#### [Problem to solve]
I'd like the entries reproduced exactly, with the images omitted.

⟨

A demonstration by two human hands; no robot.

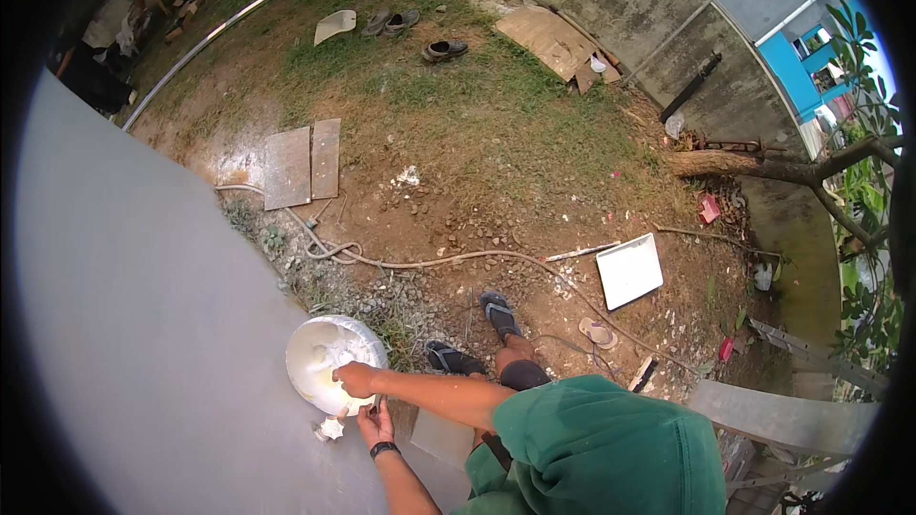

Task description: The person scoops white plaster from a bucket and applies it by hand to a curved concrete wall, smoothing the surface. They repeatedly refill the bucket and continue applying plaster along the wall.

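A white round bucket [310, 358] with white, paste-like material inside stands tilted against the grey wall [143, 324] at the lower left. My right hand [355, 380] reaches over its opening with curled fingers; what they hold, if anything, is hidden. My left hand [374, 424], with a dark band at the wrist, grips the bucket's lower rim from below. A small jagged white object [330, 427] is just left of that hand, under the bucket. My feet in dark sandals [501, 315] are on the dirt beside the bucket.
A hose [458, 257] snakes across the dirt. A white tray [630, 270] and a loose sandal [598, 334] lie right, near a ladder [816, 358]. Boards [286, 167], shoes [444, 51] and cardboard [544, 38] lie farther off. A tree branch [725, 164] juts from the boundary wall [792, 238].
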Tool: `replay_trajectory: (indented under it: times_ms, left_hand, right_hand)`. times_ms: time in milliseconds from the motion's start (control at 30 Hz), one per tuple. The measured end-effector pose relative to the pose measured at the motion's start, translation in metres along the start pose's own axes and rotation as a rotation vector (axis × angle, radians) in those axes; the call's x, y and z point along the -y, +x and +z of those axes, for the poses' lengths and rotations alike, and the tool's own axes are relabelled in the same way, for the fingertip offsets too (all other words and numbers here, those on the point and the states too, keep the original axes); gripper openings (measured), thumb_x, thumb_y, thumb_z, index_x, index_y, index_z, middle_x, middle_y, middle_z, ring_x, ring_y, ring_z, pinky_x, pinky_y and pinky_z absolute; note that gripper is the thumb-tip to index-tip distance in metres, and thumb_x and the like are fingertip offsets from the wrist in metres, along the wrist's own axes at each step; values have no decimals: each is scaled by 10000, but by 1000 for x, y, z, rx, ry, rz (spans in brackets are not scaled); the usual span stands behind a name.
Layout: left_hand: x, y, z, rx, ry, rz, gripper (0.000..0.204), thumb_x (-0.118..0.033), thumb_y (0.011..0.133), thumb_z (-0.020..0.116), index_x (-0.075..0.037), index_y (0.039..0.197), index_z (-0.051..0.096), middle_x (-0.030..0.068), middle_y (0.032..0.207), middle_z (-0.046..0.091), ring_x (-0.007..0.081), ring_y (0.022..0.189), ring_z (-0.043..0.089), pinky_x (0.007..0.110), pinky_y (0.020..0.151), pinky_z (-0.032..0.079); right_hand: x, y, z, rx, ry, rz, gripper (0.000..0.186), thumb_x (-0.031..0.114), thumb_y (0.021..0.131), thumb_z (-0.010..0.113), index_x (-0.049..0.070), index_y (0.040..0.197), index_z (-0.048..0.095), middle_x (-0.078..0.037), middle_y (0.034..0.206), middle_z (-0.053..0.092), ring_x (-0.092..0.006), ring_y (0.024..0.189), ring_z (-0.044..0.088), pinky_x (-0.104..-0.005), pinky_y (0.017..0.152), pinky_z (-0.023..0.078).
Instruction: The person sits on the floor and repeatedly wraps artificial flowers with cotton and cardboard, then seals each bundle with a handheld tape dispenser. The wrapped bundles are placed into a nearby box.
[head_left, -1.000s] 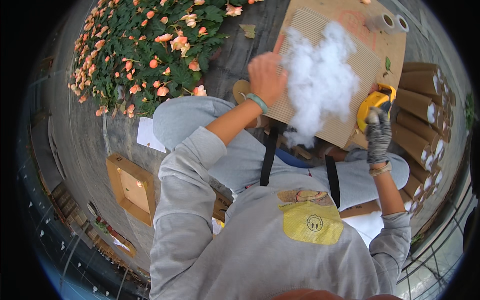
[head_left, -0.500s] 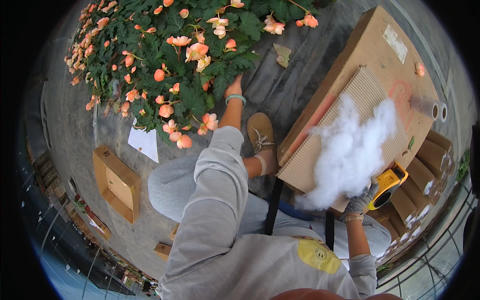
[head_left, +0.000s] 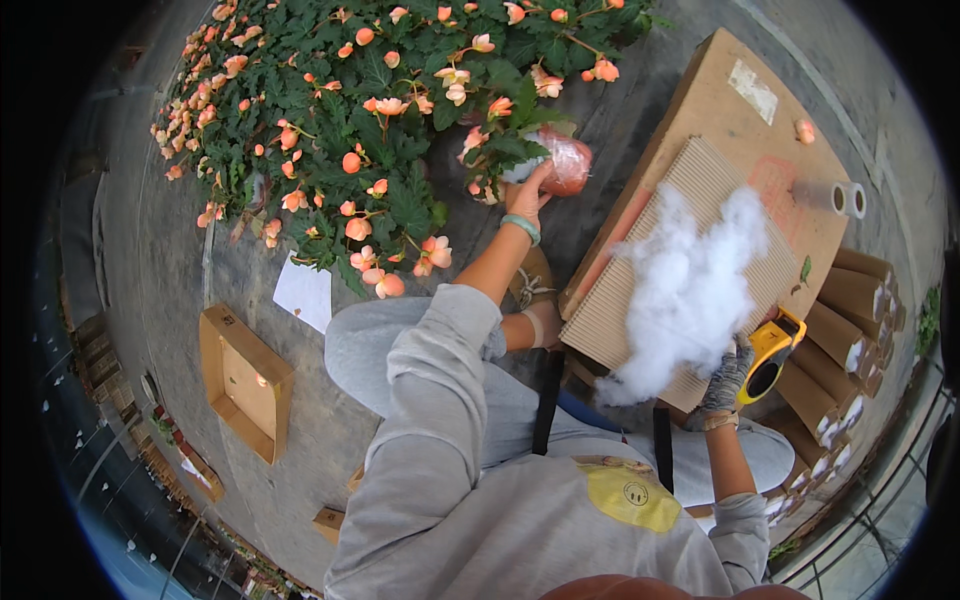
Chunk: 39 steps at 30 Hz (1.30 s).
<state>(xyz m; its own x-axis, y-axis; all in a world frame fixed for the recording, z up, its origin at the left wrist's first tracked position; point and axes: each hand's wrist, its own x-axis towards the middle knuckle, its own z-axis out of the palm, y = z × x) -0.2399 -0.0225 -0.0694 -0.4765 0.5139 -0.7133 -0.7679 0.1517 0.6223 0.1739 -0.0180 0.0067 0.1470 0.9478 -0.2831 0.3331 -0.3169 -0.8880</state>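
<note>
My left hand (head_left: 527,202) is closed round a potted flowering plant (head_left: 568,165) at the edge of the flower mass. Its reddish-brown pot is wrapped in clear film, with white padding by the leaves, and lies tipped sideways with the base toward the right. My right hand (head_left: 728,380), in a grey glove, is closed at a yellow hand tool (head_left: 772,355) with a round black part; its exact kind is unclear. White fluffy stuffing (head_left: 690,290) lies beside that hand on a corrugated cardboard sheet (head_left: 625,325), which rests on a large cardboard box (head_left: 690,110).
Orange-pink flowering plants (head_left: 330,130) crowd the far left. Two clear rolls (head_left: 830,196) lie on the box. Several brown cardboard sleeves (head_left: 810,385) are stacked at right. An open cardboard tray (head_left: 245,385) and a white paper sheet (head_left: 303,293) lie on the ground at left.
My left hand has come out of the foliage and moved right, bringing out the film-wrapped potted plant. The right hand stays at the yellow tool. The whole view has shifted slightly.
</note>
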Motion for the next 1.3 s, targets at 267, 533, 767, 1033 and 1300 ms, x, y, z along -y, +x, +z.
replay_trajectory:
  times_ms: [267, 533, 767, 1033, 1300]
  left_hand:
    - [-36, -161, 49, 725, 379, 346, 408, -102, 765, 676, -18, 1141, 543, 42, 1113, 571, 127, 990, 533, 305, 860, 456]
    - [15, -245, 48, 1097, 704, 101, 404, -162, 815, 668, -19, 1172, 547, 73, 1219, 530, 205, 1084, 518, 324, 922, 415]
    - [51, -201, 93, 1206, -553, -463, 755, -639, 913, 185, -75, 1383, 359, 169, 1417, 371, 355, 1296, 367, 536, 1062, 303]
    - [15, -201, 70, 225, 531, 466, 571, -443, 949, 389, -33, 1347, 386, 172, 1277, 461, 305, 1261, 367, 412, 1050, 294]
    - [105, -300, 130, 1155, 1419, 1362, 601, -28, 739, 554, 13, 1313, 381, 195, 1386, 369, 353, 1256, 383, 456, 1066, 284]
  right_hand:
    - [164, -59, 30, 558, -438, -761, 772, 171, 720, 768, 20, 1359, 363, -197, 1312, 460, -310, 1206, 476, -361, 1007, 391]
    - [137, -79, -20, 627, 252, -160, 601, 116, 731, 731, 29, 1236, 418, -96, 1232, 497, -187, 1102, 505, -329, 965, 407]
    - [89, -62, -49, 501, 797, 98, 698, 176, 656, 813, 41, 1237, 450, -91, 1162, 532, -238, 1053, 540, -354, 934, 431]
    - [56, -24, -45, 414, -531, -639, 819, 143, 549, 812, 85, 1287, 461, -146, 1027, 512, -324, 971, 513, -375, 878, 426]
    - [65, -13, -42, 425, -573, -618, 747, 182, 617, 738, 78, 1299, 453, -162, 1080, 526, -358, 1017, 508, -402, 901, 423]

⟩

#### [Answer section]
A demonstration by two human hands; no robot.


Task description: The person scoops white plaster from a bucket and applies it by hand to a curved concrete wall, smoothing the surface. They repeatedly refill the bucket and continue applying plaster along the wall.

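A white round bucket [310, 358] with white, paste-like material inside stands tilted against the grey wall [143, 324] at the lower left. My right hand [355, 380] reaches over its opening with curled fingers; what they hold, if anything, is hidden. My left hand [374, 424], with a dark band at the wrist, grips the bucket's lower rim from below. A small jagged white object [330, 427] is just left of that hand, under the bucket. My feet in dark sandals [501, 315] are on the dirt beside the bucket.
A hose [458, 257] snakes across the dirt. A white tray [630, 270] and a loose sandal [598, 334] lie right, near a ladder [816, 358]. Boards [286, 167], shoes [444, 51] and cardboard [544, 38] lie farther off. A tree branch [725, 164] juts from the boundary wall [792, 238].
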Tool: `replay_trajectory: (indented under it: times_ms, left_hand, right_hand)`. times_ms: time in milliseconds from the motion's start (control at 30 Hz), one per tuple. The measured end-effector pose relative to the pose measured at the motion's start, translation in metres along the start pose's own axes and rotation as a rotation vector (axis × angle, radians) in those axes; the call's x, y and z point along the -y, +x and +z of those axes, for the poses' lengths and rotations alike, and the tool's own axes are relabelled in the same way, for the fingertip offsets too (all other words and numbers here, those on the point and the states too, keep the original axes); gripper openings (measured), thumb_x, thumb_y, thumb_z, index_x, index_y, index_z, middle_x, middle_y, middle_z, ring_x, ring_y, ring_z, pinky_x, pinky_y and pinky_z absolute; note that gripper is the thumb-tip to index-tip distance in metres, and thumb_x and the like are fingertip offsets from the wrist in metres, along the wrist's own axes at each step; values have no decimals: each is scaled by 10000, but by 1000 for x, y, z, rx, ry, rz (spans in brackets are not scaled); the usual span stands behind a name.
Layout: left_hand: x, y, z, rx, ry, rz, gripper (0.000..0.204), thumb_x (-0.118..0.033), thumb_y (0.011..0.133), thumb_z (-0.020..0.116), index_x (-0.075..0.037), index_y (0.039..0.197), index_z (-0.051..0.096), middle_x (-0.030..0.068), middle_y (0.032..0.207), middle_z (-0.046..0.091), ring_x (-0.007..0.081), ring_y (0.022..0.189), ring_z (-0.043..0.089), pinky_x (0.007..0.110), pinky_y (0.020..0.151), pinky_z (-0.032..0.079); right_hand: x, y, z, rx, ry, rz, gripper (0.000..0.186), thumb_x (-0.031..0.114), thumb_y (0.021..0.131), thumb_z (-0.010..0.113), index_x (-0.049..0.070), index_y (0.040..0.197), index_z (-0.048..0.095), middle_x (-0.078..0.037), middle_y (0.034..0.206), middle_z (-0.053..0.092), ring_x (-0.092..0.006), ring_y (0.024..0.189), ring_z (-0.044..0.088), pinky_x (-0.104..-0.005), pinky_y (0.017..0.152), pinky_z (-0.023..0.078).
Instruction: The person sits on the floor and repeatedly wraps artificial flowers with cotton and cardboard, then seals each bundle with a handheld tape dispenser. The wrapped bundles are placed into a nearby box.
[head_left, -1.000s] 
[head_left, -0.500s] 
[head_left, +0.000s] 
Chunk: 39 steps at 30 Hz (1.30 s).
<state>(xyz m; its own x-axis, y-axis; all in a world frame fixed for the recording, z up, its origin at the left wrist's first tracked position; point and axes: each hand's wrist, its own x-axis towards the middle knuckle, its own z-axis out of the palm, y = z × x) -0.2399 -0.0225 -0.0694 -0.4765 0.5139 -0.7133 -0.7679 0.1517 0.6223 0.1739 -0.0180 0.0067 0.1470 0.9478 -0.2831 0.3331 -0.3169 -0.8880</state>
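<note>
My left hand (head_left: 527,202) is closed round a potted flowering plant (head_left: 568,165) at the edge of the flower mass. Its reddish-brown pot is wrapped in clear film, with white padding by the leaves, and lies tipped sideways with the base toward the right. My right hand (head_left: 728,380), in a grey glove, is closed at a yellow hand tool (head_left: 772,355) with a round black part; its exact kind is unclear. White fluffy stuffing (head_left: 690,290) lies beside that hand on a corrugated cardboard sheet (head_left: 625,325), which rests on a large cardboard box (head_left: 690,110).
Orange-pink flowering plants (head_left: 330,130) crowd the far left. Two clear rolls (head_left: 830,196) lie on the box. Several brown cardboard sleeves (head_left: 810,385) are stacked at right. An open cardboard tray (head_left: 245,385) and a white paper sheet (head_left: 303,293) lie on the ground at left.
My left hand has come out of the foliage and moved right, bringing out the film-wrapped potted plant. The right hand stays at the yellow tool. The whole view has shifted slightly.
</note>
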Motion for the next 1.3 s, targets at 267, 533, 767, 1033 and 1300 ms, x, y, z along -y, +x, +z.
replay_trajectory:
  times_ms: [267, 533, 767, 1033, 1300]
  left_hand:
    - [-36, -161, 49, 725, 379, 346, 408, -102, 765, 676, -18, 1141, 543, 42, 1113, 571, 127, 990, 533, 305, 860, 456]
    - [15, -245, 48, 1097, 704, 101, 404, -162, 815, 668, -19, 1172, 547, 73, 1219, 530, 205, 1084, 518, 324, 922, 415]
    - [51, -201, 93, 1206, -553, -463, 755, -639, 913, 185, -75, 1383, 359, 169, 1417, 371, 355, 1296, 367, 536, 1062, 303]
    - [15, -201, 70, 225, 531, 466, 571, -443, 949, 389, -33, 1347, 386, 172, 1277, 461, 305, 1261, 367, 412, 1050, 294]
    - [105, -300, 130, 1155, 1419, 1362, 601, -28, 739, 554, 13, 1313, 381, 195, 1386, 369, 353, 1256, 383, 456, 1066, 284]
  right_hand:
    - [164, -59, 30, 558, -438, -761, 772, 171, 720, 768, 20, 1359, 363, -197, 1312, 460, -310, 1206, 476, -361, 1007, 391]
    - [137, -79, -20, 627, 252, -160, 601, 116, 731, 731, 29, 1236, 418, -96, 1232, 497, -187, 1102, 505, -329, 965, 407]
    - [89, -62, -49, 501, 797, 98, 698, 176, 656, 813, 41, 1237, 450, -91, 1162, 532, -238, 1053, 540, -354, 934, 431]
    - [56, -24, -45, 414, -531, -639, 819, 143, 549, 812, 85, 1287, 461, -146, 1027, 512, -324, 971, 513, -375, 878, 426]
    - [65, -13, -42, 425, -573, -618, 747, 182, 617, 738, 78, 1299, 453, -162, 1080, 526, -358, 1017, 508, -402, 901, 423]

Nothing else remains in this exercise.